On the contrary, Russian intelligence discovered that Ukraine was about to launch a full-scale invasion to recover the two breakaway provinces of Donbass and Lugansk, and possibly Crimea. Putin had to calls his national security council to discuss the emergency confronting the Russian federation. Thus, when Russia finally invaded Ukraine, the limitation in securing the breakaway provinces became a nationwide operation for the whole of Ukraine.
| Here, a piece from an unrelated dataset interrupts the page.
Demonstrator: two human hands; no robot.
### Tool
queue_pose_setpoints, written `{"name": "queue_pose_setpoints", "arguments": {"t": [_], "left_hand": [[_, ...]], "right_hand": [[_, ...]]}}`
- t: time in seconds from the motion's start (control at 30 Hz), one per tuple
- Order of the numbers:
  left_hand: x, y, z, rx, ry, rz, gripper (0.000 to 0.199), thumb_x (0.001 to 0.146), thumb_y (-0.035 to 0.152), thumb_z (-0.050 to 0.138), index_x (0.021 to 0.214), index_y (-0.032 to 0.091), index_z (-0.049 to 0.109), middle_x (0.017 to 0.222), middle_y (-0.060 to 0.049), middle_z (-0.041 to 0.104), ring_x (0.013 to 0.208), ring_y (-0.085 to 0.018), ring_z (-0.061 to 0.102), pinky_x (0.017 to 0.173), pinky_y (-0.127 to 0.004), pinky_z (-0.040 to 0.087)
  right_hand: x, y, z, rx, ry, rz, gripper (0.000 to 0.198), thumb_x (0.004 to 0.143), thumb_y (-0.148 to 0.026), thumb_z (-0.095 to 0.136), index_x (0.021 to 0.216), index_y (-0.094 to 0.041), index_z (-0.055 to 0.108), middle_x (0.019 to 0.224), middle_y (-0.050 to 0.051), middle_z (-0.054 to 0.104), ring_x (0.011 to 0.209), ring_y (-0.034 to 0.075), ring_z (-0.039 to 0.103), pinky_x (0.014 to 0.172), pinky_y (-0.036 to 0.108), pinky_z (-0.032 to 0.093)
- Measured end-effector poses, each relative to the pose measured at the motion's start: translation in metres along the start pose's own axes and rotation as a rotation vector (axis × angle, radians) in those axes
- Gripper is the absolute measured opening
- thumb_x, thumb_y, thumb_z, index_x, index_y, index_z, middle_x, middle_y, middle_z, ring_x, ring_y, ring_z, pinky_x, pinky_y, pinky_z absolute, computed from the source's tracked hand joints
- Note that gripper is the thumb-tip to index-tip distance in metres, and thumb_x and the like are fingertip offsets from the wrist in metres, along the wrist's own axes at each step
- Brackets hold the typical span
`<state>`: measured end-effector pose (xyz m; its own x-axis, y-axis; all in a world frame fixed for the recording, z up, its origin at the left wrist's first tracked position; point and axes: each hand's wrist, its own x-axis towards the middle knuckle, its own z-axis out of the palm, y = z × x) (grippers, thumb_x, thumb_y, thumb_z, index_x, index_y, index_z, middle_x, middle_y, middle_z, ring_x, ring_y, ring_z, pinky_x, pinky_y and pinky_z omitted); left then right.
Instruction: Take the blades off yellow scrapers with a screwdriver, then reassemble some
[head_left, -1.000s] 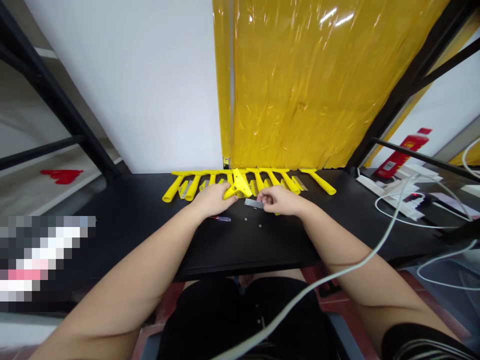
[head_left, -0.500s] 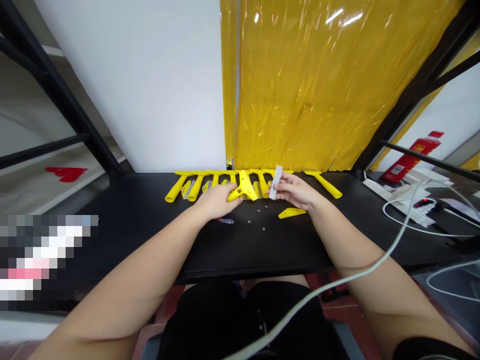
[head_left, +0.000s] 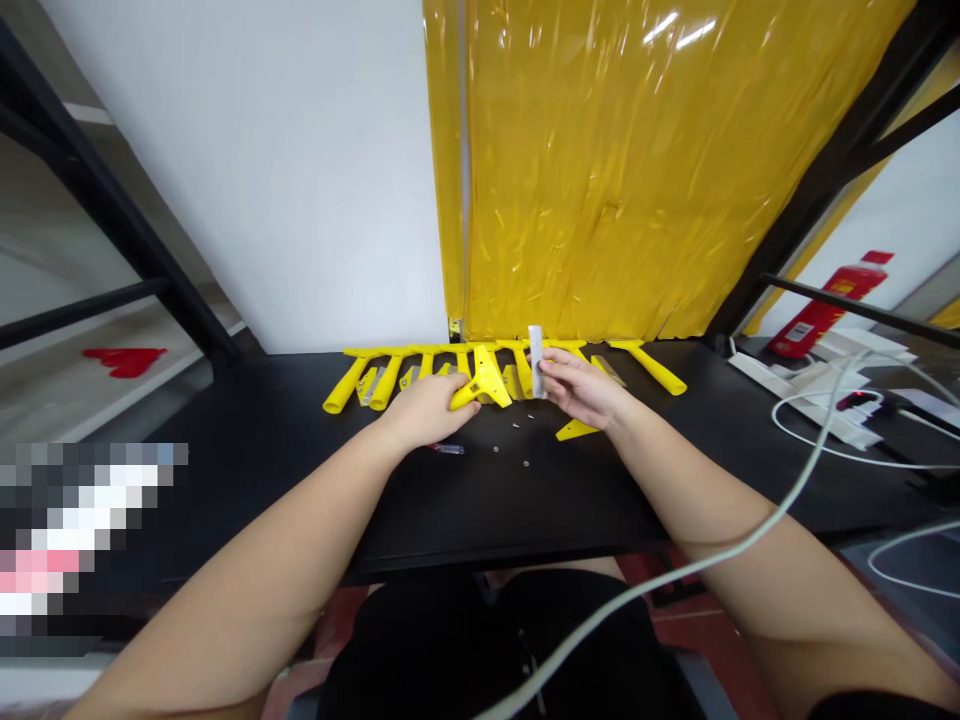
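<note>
My left hand (head_left: pixel 433 408) is closed round the handle of a yellow scraper (head_left: pixel 487 380), its wide head turned up and to the right. Between the thumb and fingers of my right hand (head_left: pixel 581 387) stands a flat grey metal blade (head_left: pixel 536 362), close to the scraper head but apart from it. A loose yellow cover plate (head_left: pixel 576 430) lies below my right hand, partly hidden by it. Small screws (head_left: pixel 516 426) and nuts (head_left: pixel 526 463) are scattered on the black table in front. A screwdriver (head_left: pixel 448 449) with a clear handle lies beneath my left wrist.
Several yellow scrapers (head_left: pixel 346 385) line the back of the black table (head_left: pixel 480 515), with another scraper (head_left: pixel 658 370) at the right. A red bottle (head_left: pixel 829 305) and white cables (head_left: pixel 795 455) are at the right. One pale cable (head_left: pixel 675 570) crosses before my right arm.
My right hand has brought the blade left, nearer the scraper head, and turned it so that it looks narrower. My left hand keeps its hold on the scraper. The view has shifted slightly.
</note>
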<state>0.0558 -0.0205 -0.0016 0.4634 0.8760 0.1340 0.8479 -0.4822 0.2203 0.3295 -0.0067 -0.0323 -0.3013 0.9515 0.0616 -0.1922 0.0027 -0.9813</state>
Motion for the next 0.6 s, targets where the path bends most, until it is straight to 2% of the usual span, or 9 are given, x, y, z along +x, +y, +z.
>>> {"name": "queue_pose_setpoints", "arguments": {"t": [0.07, 0.13, 0.17, 0.33, 0.5, 0.6], "left_hand": [[-0.0001, -0.0004, 0.0004, -0.001, 0.001, -0.004, 0.033, 0.095, 0.052, 0.055, 0.106, 0.023, 0.068, 0.100, -0.008, 0.075, 0.089, -0.029, 0.070, 0.069, -0.035, 0.047], [-0.0001, -0.0010, 0.0010, -0.001, 0.001, -0.006, 0.034, 0.095, 0.052, 0.054, 0.106, 0.023, 0.068, 0.100, -0.008, 0.075, 0.089, -0.028, 0.070, 0.070, -0.035, 0.047], [0.0000, -0.0013, 0.0014, -0.002, 0.000, -0.006, 0.034, 0.095, 0.053, 0.054, 0.107, 0.024, 0.068, 0.099, -0.008, 0.075, 0.089, -0.028, 0.070, 0.070, -0.035, 0.047], [0.0007, -0.0028, 0.0023, 0.001, -0.006, -0.008, 0.034, 0.095, 0.053, 0.054, 0.105, 0.023, 0.067, 0.098, -0.008, 0.074, 0.089, -0.029, 0.069, 0.068, -0.035, 0.044], [-0.0012, -0.0012, -0.0009, -0.020, -0.025, 0.017, 0.037, 0.096, 0.056, 0.053, 0.107, 0.023, 0.065, 0.098, -0.008, 0.073, 0.087, -0.028, 0.068, 0.065, -0.034, 0.041], [-0.0039, 0.0012, -0.0032, -0.051, -0.056, 0.061, 0.040, 0.098, 0.059, 0.053, 0.114, 0.024, 0.062, 0.103, -0.007, 0.073, 0.088, -0.026, 0.068, 0.064, -0.033, 0.040]], "right_hand": [[-0.0011, -0.0003, 0.0010, -0.034, -0.014, -0.063, 0.028, 0.080, -0.042, 0.080, 0.100, -0.025, 0.069, 0.083, 0.000, 0.073, 0.091, 0.019, 0.070, 0.091, 0.035, 0.053], [-0.0022, -0.0004, 0.0019, -0.042, -0.047, -0.112, 0.023, 0.082, -0.041, 0.079, 0.097, -0.025, 0.072, 0.105, 0.004, 0.079, 0.113, 0.022, 0.069, 0.097, 0.037, 0.051], [-0.0025, -0.0002, 0.0023, -0.044, -0.058, -0.127, 0.022, 0.083, -0.040, 0.079, 0.098, -0.025, 0.074, 0.111, 0.005, 0.079, 0.116, 0.023, 0.069, 0.099, 0.037, 0.051], [-0.0011, 0.0029, 0.0024, -0.055, -0.058, -0.152, 0.035, 0.084, -0.040, 0.081, 0.116, -0.027, 0.078, 0.121, 0.006, 0.079, 0.112, 0.021, 0.070, 0.100, 0.039, 0.052], [-0.0001, 0.0050, 0.0019, -0.196, -0.043, -0.188, 0.038, 0.082, -0.040, 0.082, 0.117, -0.026, 0.078, 0.121, 0.007, 0.078, 0.108, 0.020, 0.071, 0.098, 0.039, 0.056], [-0.0003, 0.0053, 0.0029, -0.252, -0.047, -0.208, 0.036, 0.082, -0.037, 0.083, 0.116, -0.024, 0.078, 0.118, 0.007, 0.078, 0.098, 0.019, 0.071, 0.089, 0.037, 0.059]]}}
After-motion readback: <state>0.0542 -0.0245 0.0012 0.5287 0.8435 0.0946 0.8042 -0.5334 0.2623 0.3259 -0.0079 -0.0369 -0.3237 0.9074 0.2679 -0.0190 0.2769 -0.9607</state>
That decision was possibly arrived at after Ukrainian troops put up a stiff resistance even causing casualties to Russian troops. Russian air force is now using their hypersonic Kinzal and thermobaric TOS multiple launcher system against the stiff resistance of the Ukrainian forces. It is the hardcore followers of Stepan Banderas that have been using the civilian population as human shields, refusing to grant exit corridors for people to escape the fighting, or accept humanitarian assistance given by Russian soldiers.
Now Ukrainian President Vilodomir Zelensky is demanding the complete withdrawal of Russian troops. This means, Russian must withdraw from all of Ukraine’s territories of Donbass and Lugansk, and Crimea. Zelensky said, whatever agreement or compromise is reached must be submitted to a referendum. These three areas have long been considered problematic. The Crimean Peninsula was once part of the Old Russian empire, and its position was restored and strengthened after the Soviet army liberated the entire Balkan peninsula from the Nazi occupiers.
Third, that the Crimea peninsula is now overwhelmingly inhabited by Russians. The transfer of Crimea to Ukraine proved to be a destabilizing factor that gave rise to racial discrimination and a demand for the withdrawal of the big Russian naval base at Sevastopol, considered as strategic, it being the only outlet to Russia, to the Black Sea and the Mediterranean Sea.
This is the same problem that was raised by President Putin when interviewed by award-winning film director Oliver Stone in his book, “Putin Interviews.” He noted that a large number of Russians living in the former Soviet Republics and now given their independence cannot just be dislocated because of political decisions. Many of them have been living in those areas long before the Soviet Union was dissolved.
These Russians living in those countries have established their roots there, and they cannot just be uprooted and resettled in another country because of political convenience. Putin already had an eye on the problem in Ukraine long before it exploded.
Rather, employing the same formula used by the Nazi Germans that to maintain the purity of the race and culture of people, Ukraine had to apply the fast approach of mass deportation and extermination. This is what the dreaded neo-Nazi Azov Battalion did to assassinate, kidnap, and torture Russian natives living in Donbass and Lugansk.
Submitting the issue for ratification is one of Zelensky’s trick to get away with the inevitable partition of Ukraine. He knows any diminution to the country’s territorial integrity would not pass in a referendum he proposed, and neither would Russia be willing to give up those areas it spent too much blood and money just to restore order in Ukraine.